Personal information
- Full name: Gostha Behari Paul
- Date of birth: 20 August 1896
- Place of birth: Bhojeswar, Bengal Presidency, British India (present-day Bangladesh)
- Date of death: 8 April 1976 (aged 79)
- Place of death: Kolkata, West Bengal, India
- Position: Centre-back

Senior career*
- Years: Team / Apps / (Gls)
- 1907–1912: Kumartuli AC / 11 / (0)
- 1912–1936: Mohun Bagan / 617 / (43)

International career
- 1924–1935: India / 37 / (5)

= Gostha Pal =

Indian footballer (1896–1976)

Gostha Behari Paul (20 August 1896 – 8 April 1976) was an Indian footballer who played primarily as a defender. Nicknamed "the Chinese wall", Paul was the captain of the India national team, who played during the 1920s and 30s.

Spending most of his career in Mohun Bagan, Paul was a defender and a well-known player, along with Balaidas Chaterjee, who played for the century-old club.

==Personal life==
Born on 20 August 1896 in Bhojeswar, Faridpore, Bengal Presidency (now in Bangladesh), Pal was son of Baboo Shyamlal Pal, a businessman. He moved to Calcutta when he was an infant and lived there till his final days. Pal was a student of Sarada Charan Aryan Institution in Beniatola.

Even if you did not find it necessary to inform us about your marriage, it is my responsibility to bless you on behalf of the Club. After we won the 1911 IFA Shield, I got 12 of these badges made. I gave 11 to the 11 players and still have the 12th one with me. I had thought I will give it to someone who will carry forward the tradition and heritage of Mohun Bagan, someone who will always be with the Club.
— Major Sailen Bose, then secretary of Mohun Bagan, after giving the Mohun Bagan badge to Pal after his marriage.

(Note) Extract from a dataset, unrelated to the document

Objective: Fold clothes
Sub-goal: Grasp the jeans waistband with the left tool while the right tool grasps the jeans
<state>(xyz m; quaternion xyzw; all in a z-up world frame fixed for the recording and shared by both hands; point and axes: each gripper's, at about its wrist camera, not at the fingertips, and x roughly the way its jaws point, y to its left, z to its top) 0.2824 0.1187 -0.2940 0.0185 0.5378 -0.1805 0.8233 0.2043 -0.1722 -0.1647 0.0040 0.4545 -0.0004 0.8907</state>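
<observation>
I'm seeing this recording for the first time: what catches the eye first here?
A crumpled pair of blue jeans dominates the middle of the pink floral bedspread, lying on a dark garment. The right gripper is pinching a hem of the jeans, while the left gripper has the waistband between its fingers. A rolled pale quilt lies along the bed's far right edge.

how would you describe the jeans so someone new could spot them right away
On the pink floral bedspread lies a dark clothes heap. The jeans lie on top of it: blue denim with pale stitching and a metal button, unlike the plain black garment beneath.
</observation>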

Since his childhood, he used to play both football and cricket, alongside hockey and tennis. He later represented Mohun Bagan cricket team many times. Pal was married to Pushpa Kundu and gave birth their sons Nirangshu and Sukumar. He was influenced by legendary footballer Shibdas Bhaduri and choose football later, after watching Mohun Bagan's historic IFA Shield victory in 1911 from gallery.

Pal went to Vidyasagar College in Calcutta and came close to then principal Saradaranjan Ray, who is regarded as father of cricket in Bengal. He was given the title "Chowdhury" during British Raj, but never used it due to nationalist sentiments. Pal went on to write his autobiography which is unfinished and unpublished.

==Club career==
Sir Dukhiram Majumder was the father figure of football in India during the pre-independence era, credited for bringing up players like Pal, Shibdas Bhaduri and others. He was also groomed and coached by Rajen Sen and Major Sailen Bose.

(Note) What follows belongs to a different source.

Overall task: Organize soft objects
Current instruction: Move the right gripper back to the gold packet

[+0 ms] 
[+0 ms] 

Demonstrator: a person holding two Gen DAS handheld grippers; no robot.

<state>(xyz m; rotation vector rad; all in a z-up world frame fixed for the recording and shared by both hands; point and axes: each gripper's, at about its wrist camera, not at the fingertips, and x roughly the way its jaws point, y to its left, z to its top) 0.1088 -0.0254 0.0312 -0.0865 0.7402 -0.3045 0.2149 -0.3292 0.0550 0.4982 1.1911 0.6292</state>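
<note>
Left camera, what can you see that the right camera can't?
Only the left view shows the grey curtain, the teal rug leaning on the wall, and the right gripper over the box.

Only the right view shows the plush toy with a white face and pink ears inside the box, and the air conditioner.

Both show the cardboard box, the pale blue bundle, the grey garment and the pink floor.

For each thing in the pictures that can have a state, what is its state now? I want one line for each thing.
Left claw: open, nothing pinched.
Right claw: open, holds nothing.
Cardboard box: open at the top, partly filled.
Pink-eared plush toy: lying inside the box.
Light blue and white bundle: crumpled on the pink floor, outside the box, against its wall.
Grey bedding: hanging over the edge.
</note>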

"I see, you are Goshto Pal, the Chinese Wall."
— Rabindranath Tagore, Asia's first Nobel laureate, addressed Pal after meeting him, after arrival of Mohun Bagan players in Santiniketan., cquote

Nicknamed as "Chiner Pracheer" (The Great Wall of China), Pal was one of the best defenders of contemporary Indian football. He started playing for Kumartuli Athletic Club at the age of 11, and was spotted there by Kalicharan Mitra, also known as Kali Mittir, one of only two Indian members in the governing body of the Indian Football Association (IFA) at the time. Mittir was influential and well-connected in the Indian football scene, and the first to identify Pal's unique defence techniques. He was signed by Mohun Bagan at the age of 16, as a replacement for Reverend Sudhir Chatterjee. After joining the team, he played in the 1914 Calcutta Football League second division; Mohun Bagan for the first time played in the tournament and finished third with only the top non-military team be promoted to CFL 1st Division. They played their first match of the first division on 15 May 1915 against Calcutta Cricket and Football Club, which was drawn. In 1916, he appeared in Asanullah Cup in Decca, in which they went down to Sovabazar Club in final.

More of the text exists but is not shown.